### How to complete this task
Once you find the line containing "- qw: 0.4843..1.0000" in the data below, copy it and each following line exactly, up to and including the line containing "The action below", and nothing else.

### Recorded data
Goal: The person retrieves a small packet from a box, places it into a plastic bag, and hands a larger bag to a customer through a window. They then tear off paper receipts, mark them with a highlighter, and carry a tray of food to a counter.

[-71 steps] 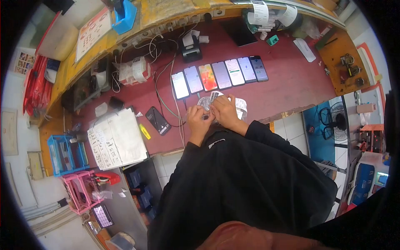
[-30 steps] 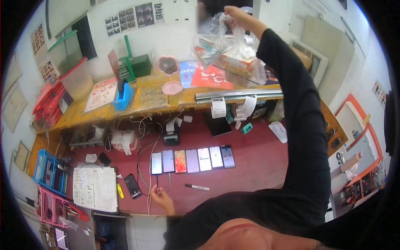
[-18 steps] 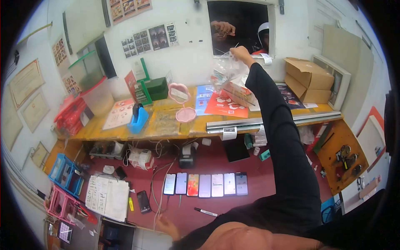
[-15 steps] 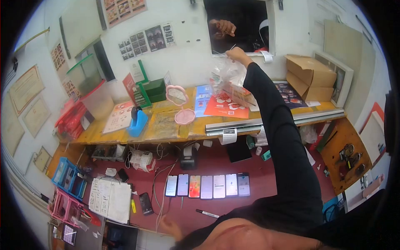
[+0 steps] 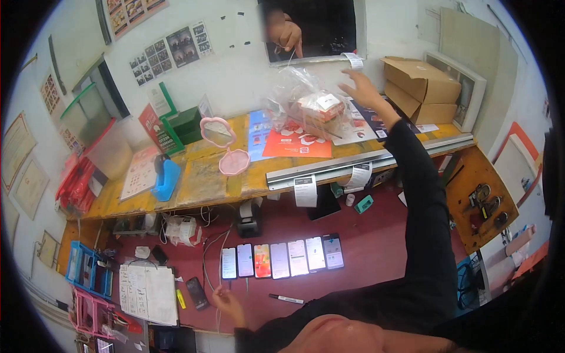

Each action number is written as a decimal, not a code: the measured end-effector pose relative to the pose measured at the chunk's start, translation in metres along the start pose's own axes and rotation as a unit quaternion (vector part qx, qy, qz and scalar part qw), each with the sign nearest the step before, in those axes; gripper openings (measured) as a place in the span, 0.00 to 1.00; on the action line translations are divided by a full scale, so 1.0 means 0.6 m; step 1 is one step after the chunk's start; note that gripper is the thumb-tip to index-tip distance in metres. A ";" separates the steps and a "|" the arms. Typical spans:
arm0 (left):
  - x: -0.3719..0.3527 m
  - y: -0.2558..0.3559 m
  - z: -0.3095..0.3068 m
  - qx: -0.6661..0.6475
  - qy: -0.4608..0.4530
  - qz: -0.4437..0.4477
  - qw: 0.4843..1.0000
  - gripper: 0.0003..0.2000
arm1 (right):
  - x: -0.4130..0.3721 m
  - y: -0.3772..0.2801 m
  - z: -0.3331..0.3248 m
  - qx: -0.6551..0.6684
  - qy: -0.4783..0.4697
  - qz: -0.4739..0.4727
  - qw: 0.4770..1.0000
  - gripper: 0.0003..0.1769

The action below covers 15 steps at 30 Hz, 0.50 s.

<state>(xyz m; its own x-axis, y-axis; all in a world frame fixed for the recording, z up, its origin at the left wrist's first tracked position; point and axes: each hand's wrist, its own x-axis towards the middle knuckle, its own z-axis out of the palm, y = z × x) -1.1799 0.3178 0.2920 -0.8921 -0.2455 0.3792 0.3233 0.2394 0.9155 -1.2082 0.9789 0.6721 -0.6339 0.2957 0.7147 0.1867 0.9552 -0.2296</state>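
My right hand (image 5: 363, 91) reaches over the yellow counter with its fingers apart, holding nothing. To its left, a clear plastic bag (image 5: 307, 106) with a boxed item and a white slip inside rests on the counter. In the window opening, another person's hand (image 5: 287, 36) is at the bag's tied top. My left hand (image 5: 228, 305) is low over the red desk, beside a pale cable (image 5: 205, 265), its fingers loosely apart. In front of me, a row of several lit phones (image 5: 281, 260) lies on the desk. A marker (image 5: 286, 299) lies below them.
A cardboard box (image 5: 421, 88) stands at the counter's right. A metal rail (image 5: 376, 160) with paper receipts (image 5: 305, 191) runs along its front edge. A blue tape dispenser (image 5: 166, 178) and pink mirror (image 5: 234, 162) stand left. Below are a notebook (image 5: 148, 294) and dark phone (image 5: 197, 292).
My right hand has let go of the bag's top and moved right, fingers now spread. The other person's hand has come down to the bag. My left hand has moved up and shows more clearly.
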 end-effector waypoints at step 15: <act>0.264 0.223 0.171 0.021 -0.034 0.309 0.950 0.05 | -0.250 0.110 -0.014 -0.178 -0.006 0.212 0.961 0.40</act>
<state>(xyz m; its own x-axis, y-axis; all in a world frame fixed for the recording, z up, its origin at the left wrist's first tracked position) -1.3104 0.4072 0.4606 -0.5549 0.0146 0.8318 0.7800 0.3566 0.5142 -1.0947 0.9975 0.5554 -0.4520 0.6608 0.5992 0.6740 0.6930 -0.2558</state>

### Solution to the problem
  - qw: 0.4843..1.0000
  - gripper: 0.0003..0.2000
arm1 (right):
  - x: -0.4130..0.3721 m
  - y: -0.3772..0.2801 m
  - z: -0.3331..0.3248 m
  - qx: -0.6551..0.6684
  - qy: -0.4783..0.4697
  - qz: -0.4739..0.4727
  - qw: 0.4770..1.0000
  - gripper: 0.0003..0.1769

The action below covers 15 steps at 30 Hz, 0.50 s.

This exercise is now fully answered.